[Try it]:
Reading the records below, find how many lines include the word "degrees" and give that number alone.

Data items
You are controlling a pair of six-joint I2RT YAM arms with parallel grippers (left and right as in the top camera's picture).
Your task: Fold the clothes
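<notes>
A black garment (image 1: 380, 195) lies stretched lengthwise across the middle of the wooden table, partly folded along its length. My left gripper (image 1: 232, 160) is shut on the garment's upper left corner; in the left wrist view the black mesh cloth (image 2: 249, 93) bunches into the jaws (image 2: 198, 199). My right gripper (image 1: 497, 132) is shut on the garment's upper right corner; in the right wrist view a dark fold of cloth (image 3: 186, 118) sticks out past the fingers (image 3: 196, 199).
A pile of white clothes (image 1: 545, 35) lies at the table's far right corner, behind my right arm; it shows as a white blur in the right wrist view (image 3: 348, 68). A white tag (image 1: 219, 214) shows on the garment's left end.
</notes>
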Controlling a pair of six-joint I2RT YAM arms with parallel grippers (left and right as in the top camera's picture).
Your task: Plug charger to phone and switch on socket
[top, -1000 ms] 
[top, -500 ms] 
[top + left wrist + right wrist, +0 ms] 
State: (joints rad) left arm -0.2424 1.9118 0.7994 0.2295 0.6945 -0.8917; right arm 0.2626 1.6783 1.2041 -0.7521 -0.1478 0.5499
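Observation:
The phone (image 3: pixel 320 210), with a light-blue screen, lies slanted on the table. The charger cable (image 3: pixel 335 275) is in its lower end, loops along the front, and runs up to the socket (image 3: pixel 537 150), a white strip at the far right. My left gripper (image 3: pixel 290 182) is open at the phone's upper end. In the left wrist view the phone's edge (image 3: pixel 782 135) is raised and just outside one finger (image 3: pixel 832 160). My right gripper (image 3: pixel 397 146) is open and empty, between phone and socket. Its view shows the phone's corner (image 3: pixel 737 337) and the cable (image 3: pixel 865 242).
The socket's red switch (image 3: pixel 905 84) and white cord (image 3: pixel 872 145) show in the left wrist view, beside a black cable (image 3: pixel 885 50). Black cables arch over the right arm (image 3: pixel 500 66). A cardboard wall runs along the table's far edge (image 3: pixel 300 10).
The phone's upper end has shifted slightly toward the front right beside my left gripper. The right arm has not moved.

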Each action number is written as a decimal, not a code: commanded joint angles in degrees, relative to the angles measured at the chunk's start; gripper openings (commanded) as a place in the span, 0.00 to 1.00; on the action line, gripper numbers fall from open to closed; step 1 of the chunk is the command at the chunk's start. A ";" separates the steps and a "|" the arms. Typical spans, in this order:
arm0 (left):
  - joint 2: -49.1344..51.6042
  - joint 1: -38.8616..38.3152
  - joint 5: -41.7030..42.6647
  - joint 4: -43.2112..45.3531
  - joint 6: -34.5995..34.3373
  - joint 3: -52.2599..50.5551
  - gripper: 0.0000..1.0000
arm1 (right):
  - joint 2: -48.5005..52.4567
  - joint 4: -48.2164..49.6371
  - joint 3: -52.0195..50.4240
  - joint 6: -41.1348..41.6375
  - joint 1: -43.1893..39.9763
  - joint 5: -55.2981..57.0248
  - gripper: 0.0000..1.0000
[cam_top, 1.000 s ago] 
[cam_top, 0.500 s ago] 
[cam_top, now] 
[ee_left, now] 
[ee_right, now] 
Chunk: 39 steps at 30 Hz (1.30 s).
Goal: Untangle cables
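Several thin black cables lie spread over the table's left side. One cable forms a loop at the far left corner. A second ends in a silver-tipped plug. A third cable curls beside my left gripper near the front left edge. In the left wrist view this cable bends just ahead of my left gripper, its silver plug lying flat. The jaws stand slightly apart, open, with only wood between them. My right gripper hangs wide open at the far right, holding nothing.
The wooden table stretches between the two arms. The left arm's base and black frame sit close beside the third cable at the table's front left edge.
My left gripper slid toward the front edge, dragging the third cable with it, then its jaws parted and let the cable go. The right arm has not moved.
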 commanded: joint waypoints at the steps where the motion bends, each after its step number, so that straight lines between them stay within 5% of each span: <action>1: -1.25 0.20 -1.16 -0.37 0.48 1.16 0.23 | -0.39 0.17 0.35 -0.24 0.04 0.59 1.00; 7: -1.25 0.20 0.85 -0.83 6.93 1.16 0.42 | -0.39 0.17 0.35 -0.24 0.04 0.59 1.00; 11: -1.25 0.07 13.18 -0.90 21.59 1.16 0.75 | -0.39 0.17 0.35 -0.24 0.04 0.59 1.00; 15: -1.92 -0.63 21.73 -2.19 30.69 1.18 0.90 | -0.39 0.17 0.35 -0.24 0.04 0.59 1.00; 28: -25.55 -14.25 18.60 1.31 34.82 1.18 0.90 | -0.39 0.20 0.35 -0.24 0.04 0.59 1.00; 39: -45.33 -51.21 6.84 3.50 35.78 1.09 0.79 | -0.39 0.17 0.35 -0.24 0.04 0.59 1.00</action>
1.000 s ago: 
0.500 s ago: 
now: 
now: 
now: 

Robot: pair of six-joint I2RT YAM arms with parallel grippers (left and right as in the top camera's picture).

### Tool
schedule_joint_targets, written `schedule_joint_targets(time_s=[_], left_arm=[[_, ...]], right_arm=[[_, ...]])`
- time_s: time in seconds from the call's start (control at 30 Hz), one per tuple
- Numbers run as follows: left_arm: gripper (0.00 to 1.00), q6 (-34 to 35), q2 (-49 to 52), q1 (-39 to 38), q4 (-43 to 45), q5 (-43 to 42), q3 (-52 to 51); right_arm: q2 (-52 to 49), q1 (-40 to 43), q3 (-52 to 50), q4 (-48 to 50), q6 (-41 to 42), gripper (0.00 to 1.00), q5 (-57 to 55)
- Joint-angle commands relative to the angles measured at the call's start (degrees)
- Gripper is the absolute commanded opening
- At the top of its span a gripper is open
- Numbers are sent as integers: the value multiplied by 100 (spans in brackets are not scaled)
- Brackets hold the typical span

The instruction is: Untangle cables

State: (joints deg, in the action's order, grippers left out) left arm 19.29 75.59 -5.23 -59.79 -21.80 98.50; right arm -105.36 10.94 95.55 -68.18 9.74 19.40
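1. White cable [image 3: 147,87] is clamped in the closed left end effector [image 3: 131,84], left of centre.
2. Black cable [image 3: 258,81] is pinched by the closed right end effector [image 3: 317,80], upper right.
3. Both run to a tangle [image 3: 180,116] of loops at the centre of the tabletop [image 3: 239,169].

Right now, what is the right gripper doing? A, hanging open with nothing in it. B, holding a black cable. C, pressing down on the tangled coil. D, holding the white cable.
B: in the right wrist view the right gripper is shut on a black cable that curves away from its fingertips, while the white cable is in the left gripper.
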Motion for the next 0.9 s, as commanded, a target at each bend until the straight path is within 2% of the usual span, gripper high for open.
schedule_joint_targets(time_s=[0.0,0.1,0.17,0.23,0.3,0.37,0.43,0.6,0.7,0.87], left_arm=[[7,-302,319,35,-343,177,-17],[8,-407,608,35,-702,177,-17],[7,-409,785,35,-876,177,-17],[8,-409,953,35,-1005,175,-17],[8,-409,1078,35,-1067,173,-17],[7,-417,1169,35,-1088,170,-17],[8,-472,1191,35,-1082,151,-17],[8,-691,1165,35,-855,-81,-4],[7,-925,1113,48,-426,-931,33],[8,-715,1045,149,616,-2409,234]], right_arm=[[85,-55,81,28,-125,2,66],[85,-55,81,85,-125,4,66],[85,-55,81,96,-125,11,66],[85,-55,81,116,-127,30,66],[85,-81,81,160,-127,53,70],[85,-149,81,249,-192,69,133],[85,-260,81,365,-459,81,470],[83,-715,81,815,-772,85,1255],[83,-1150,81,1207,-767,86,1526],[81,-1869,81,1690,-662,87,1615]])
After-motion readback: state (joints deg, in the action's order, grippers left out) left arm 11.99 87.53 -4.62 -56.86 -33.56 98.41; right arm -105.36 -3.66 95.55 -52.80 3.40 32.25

[Solution for this task]:
2